I was reading through these notes (link here) on Markov diffusion processes and I'm confused about one of the definitions and its properties.
It is stated that the Markov diffusion process satisfies the continuity condition in that $P(|X_t - X_s | \ge \epsilon | X_s = x) = o(t-s)$. It then goes on to say that this condition implies that the sample paths of a diffusion process are not differentiable.

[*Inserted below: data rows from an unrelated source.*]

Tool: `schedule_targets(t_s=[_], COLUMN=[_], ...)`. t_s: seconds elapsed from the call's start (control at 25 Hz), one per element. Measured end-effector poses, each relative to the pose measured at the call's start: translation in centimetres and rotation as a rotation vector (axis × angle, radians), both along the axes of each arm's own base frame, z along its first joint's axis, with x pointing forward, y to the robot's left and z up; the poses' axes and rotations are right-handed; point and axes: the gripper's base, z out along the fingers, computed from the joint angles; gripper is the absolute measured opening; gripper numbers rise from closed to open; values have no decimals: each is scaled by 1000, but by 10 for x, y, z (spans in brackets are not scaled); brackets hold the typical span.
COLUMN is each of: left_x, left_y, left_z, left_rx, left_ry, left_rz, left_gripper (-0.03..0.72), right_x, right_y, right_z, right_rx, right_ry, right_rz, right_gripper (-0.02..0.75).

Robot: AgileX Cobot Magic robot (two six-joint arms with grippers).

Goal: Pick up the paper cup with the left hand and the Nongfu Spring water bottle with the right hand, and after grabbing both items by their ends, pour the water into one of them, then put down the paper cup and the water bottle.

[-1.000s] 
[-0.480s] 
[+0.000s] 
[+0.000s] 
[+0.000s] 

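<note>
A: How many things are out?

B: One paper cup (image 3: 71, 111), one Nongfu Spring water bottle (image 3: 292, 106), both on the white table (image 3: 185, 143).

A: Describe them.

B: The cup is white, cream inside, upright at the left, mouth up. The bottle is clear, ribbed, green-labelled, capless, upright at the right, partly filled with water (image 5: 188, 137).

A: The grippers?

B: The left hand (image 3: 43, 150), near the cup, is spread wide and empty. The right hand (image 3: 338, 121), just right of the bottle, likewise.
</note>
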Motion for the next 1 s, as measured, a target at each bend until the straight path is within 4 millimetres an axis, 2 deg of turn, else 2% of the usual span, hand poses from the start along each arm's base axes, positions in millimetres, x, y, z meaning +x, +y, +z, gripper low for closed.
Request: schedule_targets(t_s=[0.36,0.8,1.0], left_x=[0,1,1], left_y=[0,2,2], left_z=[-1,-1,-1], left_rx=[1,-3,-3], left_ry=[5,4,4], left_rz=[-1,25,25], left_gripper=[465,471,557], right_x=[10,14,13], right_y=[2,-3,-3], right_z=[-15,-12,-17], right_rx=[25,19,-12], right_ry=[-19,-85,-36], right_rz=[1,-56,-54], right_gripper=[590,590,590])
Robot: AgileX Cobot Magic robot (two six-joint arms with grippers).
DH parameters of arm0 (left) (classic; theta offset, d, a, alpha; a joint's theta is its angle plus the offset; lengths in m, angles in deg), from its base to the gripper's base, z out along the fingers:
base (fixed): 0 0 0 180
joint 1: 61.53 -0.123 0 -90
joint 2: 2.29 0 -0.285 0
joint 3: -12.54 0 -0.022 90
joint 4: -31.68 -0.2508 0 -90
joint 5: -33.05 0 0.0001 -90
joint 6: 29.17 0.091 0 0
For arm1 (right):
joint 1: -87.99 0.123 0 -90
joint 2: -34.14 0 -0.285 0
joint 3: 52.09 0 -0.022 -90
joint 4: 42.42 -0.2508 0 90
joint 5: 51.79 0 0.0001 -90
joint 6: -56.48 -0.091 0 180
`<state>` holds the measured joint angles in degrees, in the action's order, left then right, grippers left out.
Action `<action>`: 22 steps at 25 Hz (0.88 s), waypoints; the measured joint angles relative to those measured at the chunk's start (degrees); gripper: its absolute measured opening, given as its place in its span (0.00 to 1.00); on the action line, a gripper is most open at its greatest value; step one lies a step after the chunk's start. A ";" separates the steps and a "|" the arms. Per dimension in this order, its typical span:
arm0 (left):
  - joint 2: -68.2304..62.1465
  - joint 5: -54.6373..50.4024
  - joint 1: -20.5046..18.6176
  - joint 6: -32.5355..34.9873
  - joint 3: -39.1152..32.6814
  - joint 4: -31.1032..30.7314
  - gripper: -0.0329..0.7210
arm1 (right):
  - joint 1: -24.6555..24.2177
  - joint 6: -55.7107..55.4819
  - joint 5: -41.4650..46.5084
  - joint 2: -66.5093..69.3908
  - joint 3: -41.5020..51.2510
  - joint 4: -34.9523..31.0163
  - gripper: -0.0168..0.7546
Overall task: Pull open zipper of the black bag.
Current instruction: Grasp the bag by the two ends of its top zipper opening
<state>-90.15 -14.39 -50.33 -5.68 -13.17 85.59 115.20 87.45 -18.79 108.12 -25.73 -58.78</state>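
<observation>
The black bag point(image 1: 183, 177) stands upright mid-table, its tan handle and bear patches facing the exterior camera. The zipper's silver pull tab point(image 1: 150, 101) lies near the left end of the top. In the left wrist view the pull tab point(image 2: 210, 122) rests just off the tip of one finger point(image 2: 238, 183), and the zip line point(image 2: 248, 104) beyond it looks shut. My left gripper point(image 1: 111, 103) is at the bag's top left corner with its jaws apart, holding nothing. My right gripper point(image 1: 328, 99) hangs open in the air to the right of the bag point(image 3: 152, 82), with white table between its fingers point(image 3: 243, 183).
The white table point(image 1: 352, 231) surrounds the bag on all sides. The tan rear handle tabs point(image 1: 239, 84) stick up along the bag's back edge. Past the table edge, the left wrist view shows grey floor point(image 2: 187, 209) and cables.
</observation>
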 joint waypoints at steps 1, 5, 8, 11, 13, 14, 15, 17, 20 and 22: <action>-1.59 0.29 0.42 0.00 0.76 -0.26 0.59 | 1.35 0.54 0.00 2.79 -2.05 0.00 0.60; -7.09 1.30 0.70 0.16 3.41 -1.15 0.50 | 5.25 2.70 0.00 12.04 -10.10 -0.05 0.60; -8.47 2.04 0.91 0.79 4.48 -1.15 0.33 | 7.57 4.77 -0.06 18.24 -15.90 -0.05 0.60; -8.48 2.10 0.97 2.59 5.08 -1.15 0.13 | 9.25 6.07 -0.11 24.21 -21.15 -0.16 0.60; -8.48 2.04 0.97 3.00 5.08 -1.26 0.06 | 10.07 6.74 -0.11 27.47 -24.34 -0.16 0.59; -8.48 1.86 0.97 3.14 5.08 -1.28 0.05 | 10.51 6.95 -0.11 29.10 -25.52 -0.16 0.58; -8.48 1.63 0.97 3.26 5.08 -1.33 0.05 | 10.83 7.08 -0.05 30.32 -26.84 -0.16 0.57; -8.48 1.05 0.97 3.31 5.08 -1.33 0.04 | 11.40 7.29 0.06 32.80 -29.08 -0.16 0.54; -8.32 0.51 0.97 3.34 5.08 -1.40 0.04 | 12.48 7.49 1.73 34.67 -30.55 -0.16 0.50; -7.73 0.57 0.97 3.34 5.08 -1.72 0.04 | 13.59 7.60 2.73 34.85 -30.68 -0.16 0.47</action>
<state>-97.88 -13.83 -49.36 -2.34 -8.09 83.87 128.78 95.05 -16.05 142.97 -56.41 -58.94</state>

I am confused by this statement. From what I understand, the $o$-notation here means that $\lim_{t\rightarrow s} \frac{o(t-s)}{t-s} = 0$. For example, we have that $x^5$ is $o(x)$ as $x\rightarrow 0$. This makes me think that if $f(x)$ is $o(x)$ as $x \rightarrow 0$, i.. the rate of decay of $f(x)$ compared to that of $x$ is faster as $x \rightarrow 0$.
Hence, I do not understand why in the link it says: "the sample paths of a diffusion process are not differentiable : if they where, then the right hand side of the above equation would have to be 0 when $t-s \ll 1$ ".
Can anyone help me show (more rigorously) how this implies that $P(\frac{|X_t - X_s |}{t-s} \ge \epsilon | X_s = x) $ does not approach 0 as $t \rightarrow s$?